Some of you may have picked up on the news that Bunkspeed can no longer sell HyperShot as of the first of this year. It is startling news because the product has been a huge success for Bunkspeed and Architosh was one of the first publications to see HyperShot when the company called us in to see it at their suite at COFES.
Regardless, the company no longer has a license to its raytracing technology software which is the heart and soul of HyperShot. Now in order to obtain a new license of HyperShot you must obtain it from Luxion. So who is Luxion?
The Details and the Drama
Over at DEVELOP 3D blog they have a good story on the goings-on of HyperShot. Apparently Bunkspeed did not pay its license fee for one year. The details of course are a bit messier than that.
As it turns out HyperShot is based on patented CPU based rendering technology by Henrick Wann Jensen, who was formally Bunkspeed’s chief software scientist. Wann Jensen of course is the co-founder of Luxion. Do you see where this is going?
According to a post on DEVELOP 3D blog by Philip Lunn, CEO of Bunkspeed, both Hendrick Wann Jensen and Bunkspeed co-filed for the software patents behind HyperShot’s amazingly fast ray-tracing rendering technology. They apparently belong to both Wann Jensen and Bunkspeed. However, all the coding work behind those technologies belong to Jensen. It is not clear if other software programmers can continue to work from and advance that code base. HyperShot was the first interactive real-time ray-tracing rendering software to ship in a commercial software product.

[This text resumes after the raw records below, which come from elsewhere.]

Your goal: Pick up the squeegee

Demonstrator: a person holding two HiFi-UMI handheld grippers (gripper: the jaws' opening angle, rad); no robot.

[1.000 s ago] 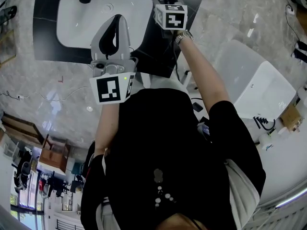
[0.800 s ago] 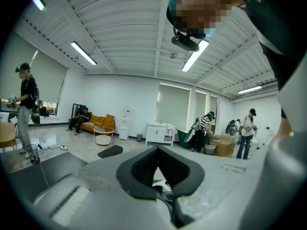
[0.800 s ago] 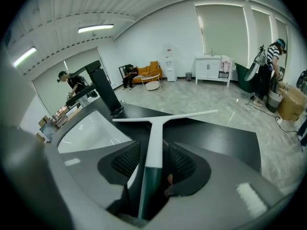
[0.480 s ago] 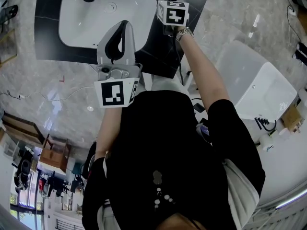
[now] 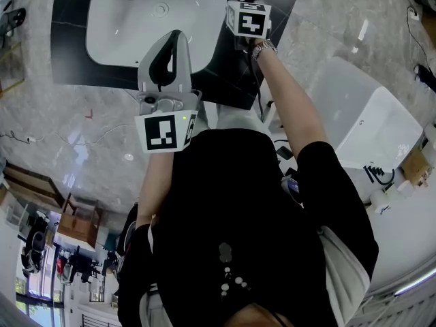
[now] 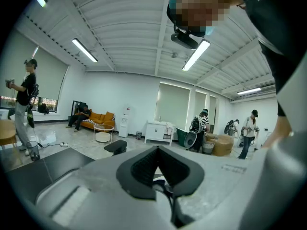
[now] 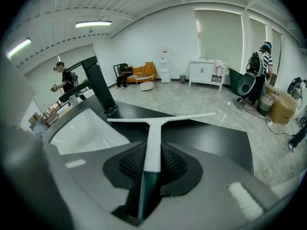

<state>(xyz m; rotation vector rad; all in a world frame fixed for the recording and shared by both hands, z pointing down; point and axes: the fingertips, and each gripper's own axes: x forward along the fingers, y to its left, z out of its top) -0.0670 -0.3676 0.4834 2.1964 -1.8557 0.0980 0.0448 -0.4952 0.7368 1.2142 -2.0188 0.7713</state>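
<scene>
Squeegee handle [image 7: 153, 137] gripped by right claw [image 7: 152, 158], jaws just closing; left claw [image 6: 158, 163] clenched, empty.

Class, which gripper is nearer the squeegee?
Right. On the right gripper, the jaws have just been closing on the squeegee handle; the left gripper, shut, hangs apart near the sink.

The right gripper [image 7: 151, 166] has its fingers [image 7: 125, 166] just closing in; the squeegee [image 7: 152, 128] lies between them, its white handle pinched on both sides.
</scene>
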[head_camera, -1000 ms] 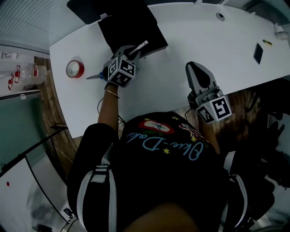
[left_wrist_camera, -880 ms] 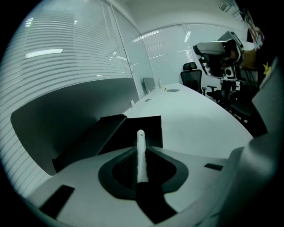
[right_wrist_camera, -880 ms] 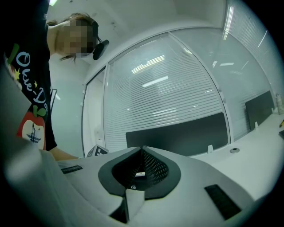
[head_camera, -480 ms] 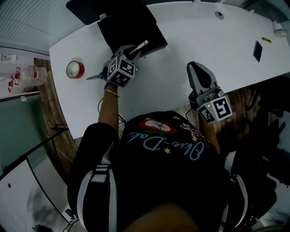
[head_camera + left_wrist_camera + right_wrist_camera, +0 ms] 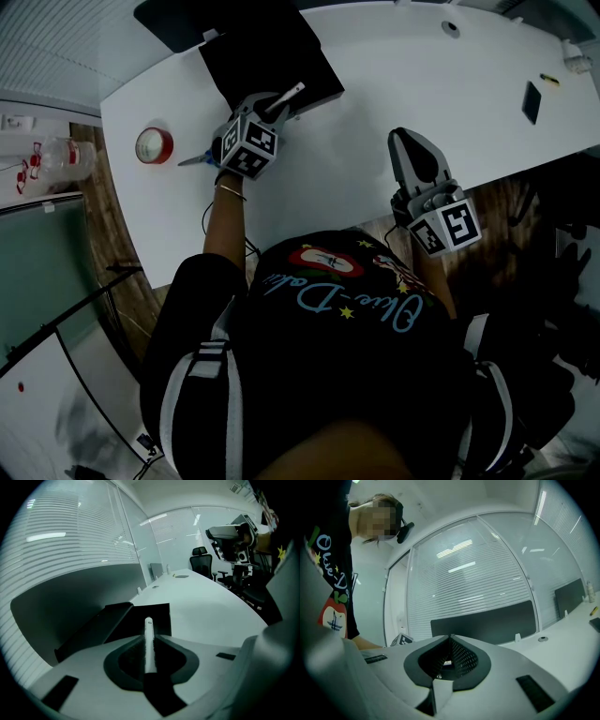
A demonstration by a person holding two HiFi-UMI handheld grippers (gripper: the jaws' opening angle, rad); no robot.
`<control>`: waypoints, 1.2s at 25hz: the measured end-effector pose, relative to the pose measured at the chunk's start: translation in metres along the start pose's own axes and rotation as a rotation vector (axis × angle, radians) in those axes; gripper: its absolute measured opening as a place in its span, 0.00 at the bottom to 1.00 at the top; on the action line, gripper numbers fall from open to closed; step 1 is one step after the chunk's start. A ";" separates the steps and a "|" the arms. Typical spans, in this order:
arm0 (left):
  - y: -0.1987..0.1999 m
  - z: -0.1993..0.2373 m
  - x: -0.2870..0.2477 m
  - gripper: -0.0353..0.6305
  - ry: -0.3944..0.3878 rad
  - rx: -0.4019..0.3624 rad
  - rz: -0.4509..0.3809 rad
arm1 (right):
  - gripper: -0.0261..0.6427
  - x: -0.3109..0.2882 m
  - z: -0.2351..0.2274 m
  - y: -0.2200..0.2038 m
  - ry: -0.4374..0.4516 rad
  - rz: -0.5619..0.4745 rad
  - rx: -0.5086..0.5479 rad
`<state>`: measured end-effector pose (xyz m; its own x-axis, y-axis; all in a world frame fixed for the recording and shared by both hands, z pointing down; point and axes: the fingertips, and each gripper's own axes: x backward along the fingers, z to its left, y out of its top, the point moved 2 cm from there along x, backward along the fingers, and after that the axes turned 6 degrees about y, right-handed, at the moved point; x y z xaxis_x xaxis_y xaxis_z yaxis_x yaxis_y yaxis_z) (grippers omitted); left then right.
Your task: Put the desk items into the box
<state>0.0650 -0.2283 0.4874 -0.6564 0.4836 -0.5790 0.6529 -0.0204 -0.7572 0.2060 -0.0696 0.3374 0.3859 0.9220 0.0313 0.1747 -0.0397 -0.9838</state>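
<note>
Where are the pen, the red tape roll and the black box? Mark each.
pen point(image 5: 149, 641), left gripper view, middle of its white barrel.
red tape roll point(image 5: 167, 150), head view, red outer rim.
black box point(image 5: 267, 52), head view, middle of its dark surface.

left hand-held gripper point(image 5: 149, 639): tilted down, jaws clamped on stick point(image 5: 148, 629), perhaps a pen | right hand-held gripper point(image 5: 450, 637): level, jaws together

dim and underexposed in the head view, near black across the lower half, bright only on the white desk point(image 5: 394, 84) at the top, with the box point(image 5: 272, 56) crushed to flat black at upper left. cool greenish cast in both gripper views, with strip reflections point(image 5: 461, 566) glaring at upper centre, fisheye-bent, black-vignetted at the corners.
</note>
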 end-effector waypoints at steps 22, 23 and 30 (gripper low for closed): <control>-0.005 0.001 -0.002 0.19 0.000 -0.010 -0.004 | 0.08 0.003 -0.001 0.001 -0.018 -0.010 -0.003; -0.005 0.002 -0.003 0.19 0.001 -0.012 -0.003 | 0.08 0.003 -0.001 0.001 -0.019 -0.011 -0.002; -0.006 0.004 0.003 0.14 0.010 -0.012 0.002 | 0.08 0.003 0.000 0.001 -0.018 -0.016 -0.007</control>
<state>0.0580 -0.2300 0.4892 -0.6514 0.4919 -0.5777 0.6588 -0.0111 -0.7523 0.2078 -0.0668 0.3366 0.3667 0.9293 0.0438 0.1866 -0.0274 -0.9821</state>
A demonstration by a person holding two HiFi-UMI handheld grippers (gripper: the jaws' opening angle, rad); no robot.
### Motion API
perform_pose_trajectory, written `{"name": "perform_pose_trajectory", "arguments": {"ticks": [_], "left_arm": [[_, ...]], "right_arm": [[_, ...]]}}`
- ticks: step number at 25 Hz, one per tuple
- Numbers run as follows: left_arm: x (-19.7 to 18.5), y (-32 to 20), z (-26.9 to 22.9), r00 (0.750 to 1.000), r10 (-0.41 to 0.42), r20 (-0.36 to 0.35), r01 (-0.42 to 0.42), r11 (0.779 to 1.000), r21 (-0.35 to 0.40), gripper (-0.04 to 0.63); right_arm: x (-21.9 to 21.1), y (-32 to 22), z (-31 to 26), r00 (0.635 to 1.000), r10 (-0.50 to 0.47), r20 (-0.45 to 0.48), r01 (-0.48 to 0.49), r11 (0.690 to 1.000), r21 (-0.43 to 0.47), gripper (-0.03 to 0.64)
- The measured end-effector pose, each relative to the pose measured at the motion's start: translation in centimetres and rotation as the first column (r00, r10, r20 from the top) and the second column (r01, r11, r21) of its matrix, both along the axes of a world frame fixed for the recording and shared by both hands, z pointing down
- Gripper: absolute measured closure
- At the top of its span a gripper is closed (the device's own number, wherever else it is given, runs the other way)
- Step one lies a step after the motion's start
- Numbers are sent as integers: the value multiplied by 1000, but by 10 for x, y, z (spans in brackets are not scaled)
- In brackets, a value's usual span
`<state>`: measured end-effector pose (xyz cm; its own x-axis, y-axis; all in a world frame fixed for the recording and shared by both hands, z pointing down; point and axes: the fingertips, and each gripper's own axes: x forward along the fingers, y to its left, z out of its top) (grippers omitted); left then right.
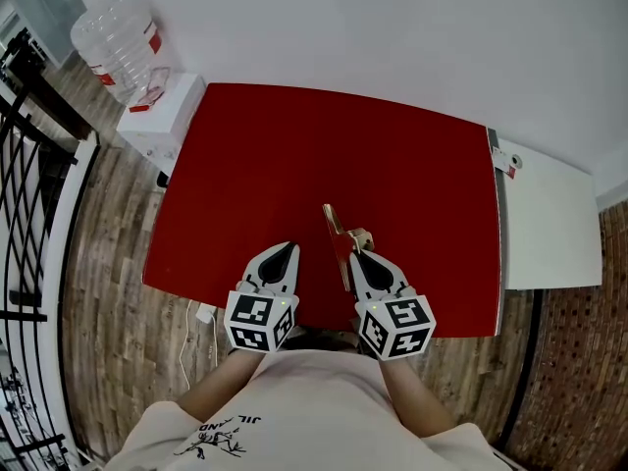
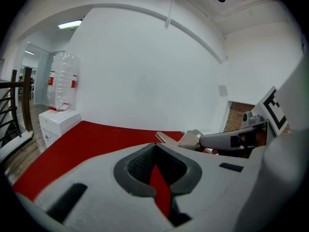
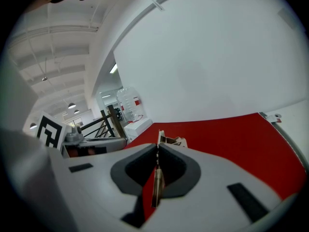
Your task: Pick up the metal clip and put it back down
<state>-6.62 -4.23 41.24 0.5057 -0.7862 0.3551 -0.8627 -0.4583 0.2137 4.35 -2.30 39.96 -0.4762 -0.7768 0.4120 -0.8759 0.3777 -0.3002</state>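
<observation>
Metal clip (image 1: pixel 339 238) sits at about 6 o'clock from the middle of the red table (image 1: pixel 422 165), close to the near edge. It stands on its thin edge, long axis running 12 to 6. Cannot tell if it is clear of the tabletop or touching it.

Right gripper (image 1: pixel 359 256) has it. In the right gripper view the jaws are clamped on the clip's thin plate (image 3: pixel 156 178), seen edge-on, and the rest pokes out toward 12. Left gripper (image 1: pixel 286 251) is at 9 o'clock of the clip, near but apart from it. Its jaws are together with nothing in them, only red table showing behind.

Risks, as a judgement:
- The pinch is on a narrow slick edge, so the clip could pivot or slide out if the hand tilts or jerks.
- The spot is near the table's front edge, so a slip or a sloppy release could send the clip off the table toward 6.
- Letting go above the surface could make it bounce or tip flat.
- The left gripper could knock it if it drifts toward 3.

Water bottle (image 1: pixel 116 39) at 10 o'clock is well apart and poses no risk.
</observation>
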Motion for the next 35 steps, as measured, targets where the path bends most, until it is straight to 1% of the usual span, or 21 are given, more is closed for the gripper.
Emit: {"name": "perform_pose_trajectory", "arguments": {"ticks": [9, 15, 26, 32, 35], "left_arm": [[-2, -20, 11, 1000, 9, 15, -9, 1000, -21, 591], [4, -35, 22, 997, 44, 60, -44, 999, -4, 591], [11, -71, 68, 998, 42, 35, -39, 997, -73, 591], [4, -95, 91, 997, 37, 71, -32, 997, -70, 591], [2, -102, 101, 997, 34, 73, -28, 997, -77, 591]], "right_arm": [[1, -22, 17, 1000, 9, -5, -9, 1000, -30, 601], [3, -39, 39, 1000, 15, 0, -15, 998, -66, 601], [8, -83, 84, 999, 49, 0, -48, 991, -121, 601], [8, -100, 111, 998, 66, 10, -63, 986, -153, 601], [8, -109, 122, 997, 75, 14, -72, 984, -166, 601]]}}
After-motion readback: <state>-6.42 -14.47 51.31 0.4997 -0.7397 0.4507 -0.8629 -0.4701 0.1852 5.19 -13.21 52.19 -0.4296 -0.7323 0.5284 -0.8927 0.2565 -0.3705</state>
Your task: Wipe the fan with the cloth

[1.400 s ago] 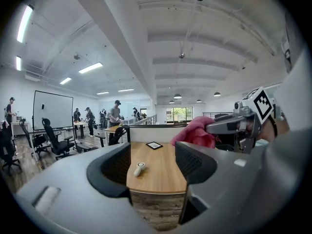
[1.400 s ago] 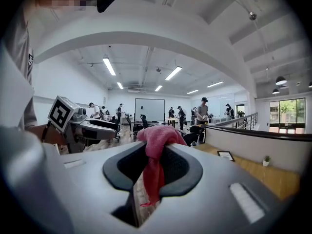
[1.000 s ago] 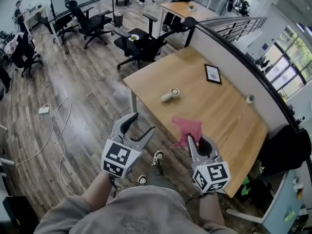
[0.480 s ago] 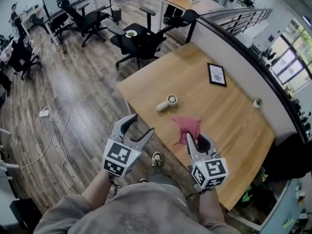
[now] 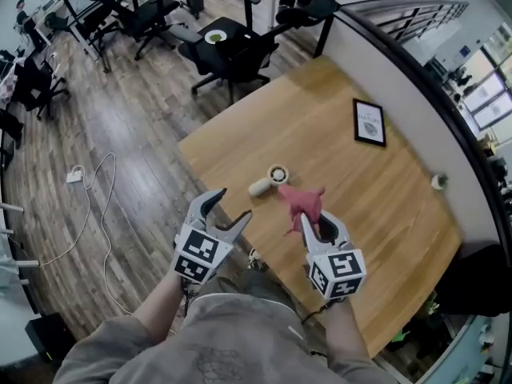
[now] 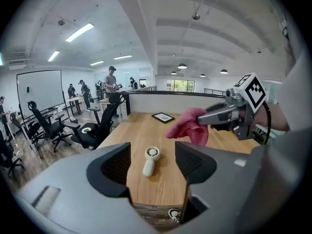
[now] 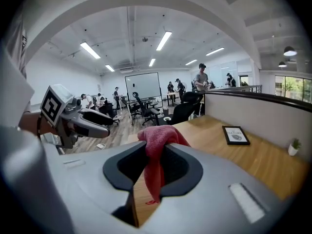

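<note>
A small white hand-held fan point(image 5: 269, 179) point(image 6: 150, 160) lies flat on the wooden table point(image 5: 400, 206), near its front-left edge. My right gripper point(image 5: 309, 218) is shut on a pink-red cloth point(image 5: 303, 201) point(image 7: 158, 150) point(image 6: 190, 128), which hangs bunched from its jaws just right of the fan and above the table. My left gripper point(image 5: 228, 206) point(image 6: 152, 162) is open with nothing between its jaws, held off the table's edge and pointing toward the fan.
A black picture frame point(image 5: 369, 122) lies at the table's far side by a low partition wall point(image 5: 416, 86). A small potted plant point(image 5: 439, 182) stands at the right. Black office chairs point(image 5: 236, 50) stand beyond the table, and a cable point(image 5: 96, 190) trails on the wooden floor.
The view has shifted nearer over the table. The fan now lies closer to both grippers, just left of the held cloth. Both grippers keep their states.
</note>
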`<state>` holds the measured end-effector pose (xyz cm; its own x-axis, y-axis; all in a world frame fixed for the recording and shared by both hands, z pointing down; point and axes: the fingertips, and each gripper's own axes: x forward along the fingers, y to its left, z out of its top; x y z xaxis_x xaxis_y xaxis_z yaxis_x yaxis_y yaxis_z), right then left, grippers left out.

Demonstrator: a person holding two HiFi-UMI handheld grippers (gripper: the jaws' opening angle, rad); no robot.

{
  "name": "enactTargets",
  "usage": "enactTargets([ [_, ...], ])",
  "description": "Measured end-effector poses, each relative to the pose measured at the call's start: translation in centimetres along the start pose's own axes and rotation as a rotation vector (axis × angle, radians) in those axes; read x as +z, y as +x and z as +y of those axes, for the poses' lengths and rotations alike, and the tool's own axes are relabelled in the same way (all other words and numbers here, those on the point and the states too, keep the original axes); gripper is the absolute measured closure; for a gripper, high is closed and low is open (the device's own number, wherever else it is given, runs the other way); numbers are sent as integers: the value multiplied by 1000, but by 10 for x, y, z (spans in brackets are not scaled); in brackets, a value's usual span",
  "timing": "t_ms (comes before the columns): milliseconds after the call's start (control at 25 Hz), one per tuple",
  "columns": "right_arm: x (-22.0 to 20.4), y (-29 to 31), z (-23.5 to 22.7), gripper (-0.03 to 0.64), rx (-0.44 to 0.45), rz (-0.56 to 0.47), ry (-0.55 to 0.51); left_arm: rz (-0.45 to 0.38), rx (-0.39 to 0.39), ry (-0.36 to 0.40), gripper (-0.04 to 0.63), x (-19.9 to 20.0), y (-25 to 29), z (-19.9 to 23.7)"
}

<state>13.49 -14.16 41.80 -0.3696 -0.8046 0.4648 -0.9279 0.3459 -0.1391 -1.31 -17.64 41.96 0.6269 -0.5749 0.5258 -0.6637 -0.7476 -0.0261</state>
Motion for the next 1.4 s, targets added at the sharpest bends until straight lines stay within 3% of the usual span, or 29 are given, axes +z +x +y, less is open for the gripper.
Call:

Henrick Wann Jensen, who is chief scientist and cofounder of Luxion ApS, is now firmly in control of HyperShot which is available on Luxion’s website. Luxion also produces another rendering product called Velux Daylight Visualizer, which was produced for Velux Corporation, the maker of skylight products. That product is not made for the Macintosh however, unlike HyperShot, which was introduced on the Mac (specifically the Octal-core Mac Pro).
It is unclear how both of these companies will resolve their differences and which one will obtain exclusive control over ‘HyperShot’ the brand name. Bunkspeed intends to introduce a new product that will take over from where HyperShot 10 left off. Meanwhile, Luxion seems determined to push the current and anticipated HyperShot 10 forward (according to its website a beta release of the second generation of HyperShot is coming this month).
To read all the rants, cheers and hoo-ha-ha’s over the HyperShot talk go to this post on DEVELOP 3D. In the meantime, we’ll be doing some talking to get to the future of this interesting story.